> _Work item_
Take the data from its first line. Print each line exactly until the line containing "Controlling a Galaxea" has been printed too.

Records excerpted from a collection:
--------
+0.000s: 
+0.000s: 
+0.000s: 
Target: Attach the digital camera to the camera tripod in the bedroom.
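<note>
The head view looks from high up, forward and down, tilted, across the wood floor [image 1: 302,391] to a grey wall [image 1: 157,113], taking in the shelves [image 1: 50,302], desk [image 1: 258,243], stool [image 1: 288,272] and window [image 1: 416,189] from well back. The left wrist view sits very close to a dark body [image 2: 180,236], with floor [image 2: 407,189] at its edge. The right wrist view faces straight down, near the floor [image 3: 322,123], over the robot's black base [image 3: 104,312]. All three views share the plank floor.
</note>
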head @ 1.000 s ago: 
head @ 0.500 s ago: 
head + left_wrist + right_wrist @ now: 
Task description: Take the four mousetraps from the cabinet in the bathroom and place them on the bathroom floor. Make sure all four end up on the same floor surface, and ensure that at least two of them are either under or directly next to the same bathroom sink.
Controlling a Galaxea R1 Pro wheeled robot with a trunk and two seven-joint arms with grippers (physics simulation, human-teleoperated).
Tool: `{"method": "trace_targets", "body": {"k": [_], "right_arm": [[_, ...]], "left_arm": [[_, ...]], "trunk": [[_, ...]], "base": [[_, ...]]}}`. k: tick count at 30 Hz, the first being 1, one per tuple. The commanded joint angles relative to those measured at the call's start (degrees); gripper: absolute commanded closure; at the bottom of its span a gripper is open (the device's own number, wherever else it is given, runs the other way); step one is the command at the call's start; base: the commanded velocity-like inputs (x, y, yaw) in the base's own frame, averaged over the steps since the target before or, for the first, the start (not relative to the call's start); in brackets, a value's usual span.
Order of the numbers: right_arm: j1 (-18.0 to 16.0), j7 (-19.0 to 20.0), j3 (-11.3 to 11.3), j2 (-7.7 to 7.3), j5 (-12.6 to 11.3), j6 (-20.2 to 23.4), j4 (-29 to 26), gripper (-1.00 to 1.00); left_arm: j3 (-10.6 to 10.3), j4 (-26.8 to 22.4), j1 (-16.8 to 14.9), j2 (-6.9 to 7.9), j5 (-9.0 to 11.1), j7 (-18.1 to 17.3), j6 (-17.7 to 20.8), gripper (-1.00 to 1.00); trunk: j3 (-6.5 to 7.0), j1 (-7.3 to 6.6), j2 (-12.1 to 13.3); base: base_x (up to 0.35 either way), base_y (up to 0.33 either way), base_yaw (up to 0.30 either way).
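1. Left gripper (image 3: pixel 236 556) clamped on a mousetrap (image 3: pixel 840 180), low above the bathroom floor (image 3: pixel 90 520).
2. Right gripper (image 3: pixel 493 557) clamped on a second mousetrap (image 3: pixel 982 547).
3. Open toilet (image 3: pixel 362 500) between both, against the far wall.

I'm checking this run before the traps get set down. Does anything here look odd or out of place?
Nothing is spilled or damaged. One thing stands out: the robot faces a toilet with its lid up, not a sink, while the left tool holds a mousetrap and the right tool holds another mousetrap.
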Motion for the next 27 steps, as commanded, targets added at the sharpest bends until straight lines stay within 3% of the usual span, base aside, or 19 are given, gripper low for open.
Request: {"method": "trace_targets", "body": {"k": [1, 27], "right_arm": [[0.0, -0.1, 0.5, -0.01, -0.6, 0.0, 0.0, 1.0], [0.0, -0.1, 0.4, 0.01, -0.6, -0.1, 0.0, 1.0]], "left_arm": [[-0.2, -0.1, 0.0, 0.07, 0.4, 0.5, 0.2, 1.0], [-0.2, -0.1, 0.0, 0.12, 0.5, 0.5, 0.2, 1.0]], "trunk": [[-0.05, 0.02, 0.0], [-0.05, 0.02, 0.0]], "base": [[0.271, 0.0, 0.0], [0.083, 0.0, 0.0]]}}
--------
> _Task output_
+0.000s: 
+0.000s: 
+0.000s: 
Target: Attach the digital camera to the camera tripod in the bedroom.
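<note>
The head view looks from high up, forward and down, tilted, across the wood floor [image 1: 302,391] to a grey wall [image 1: 157,113], taking in the shelves [image 1: 50,302], desk [image 1: 258,243], stool [image 1: 288,272] and window [image 1: 416,189] from well back. The left wrist view sits very close to a dark body [image 2: 180,236], with floor [image 2: 407,189] at its edge. The right wrist view faces straight down, near the floor [image 3: 322,123], over the robot's black base [image 3: 104,312]. All three views share the plank floor.
</note>
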head @ 1.000 s ago: 
head @ 0.500 s ago: 
head + left_wrist + right_wrist @ now: 
Task description: Take the four mousetraps from the cabinet in the bathroom and place them on the bathroom floor. Make sure all four end up on the same floor surface, and ensure that at least two of them are either under or directly next to the same bathroom sink.
Controlling a Galaxea R1 Pro wheeled robot with a trunk and two seven-joint arms with grippers (physics simulation, human-teleoperated).

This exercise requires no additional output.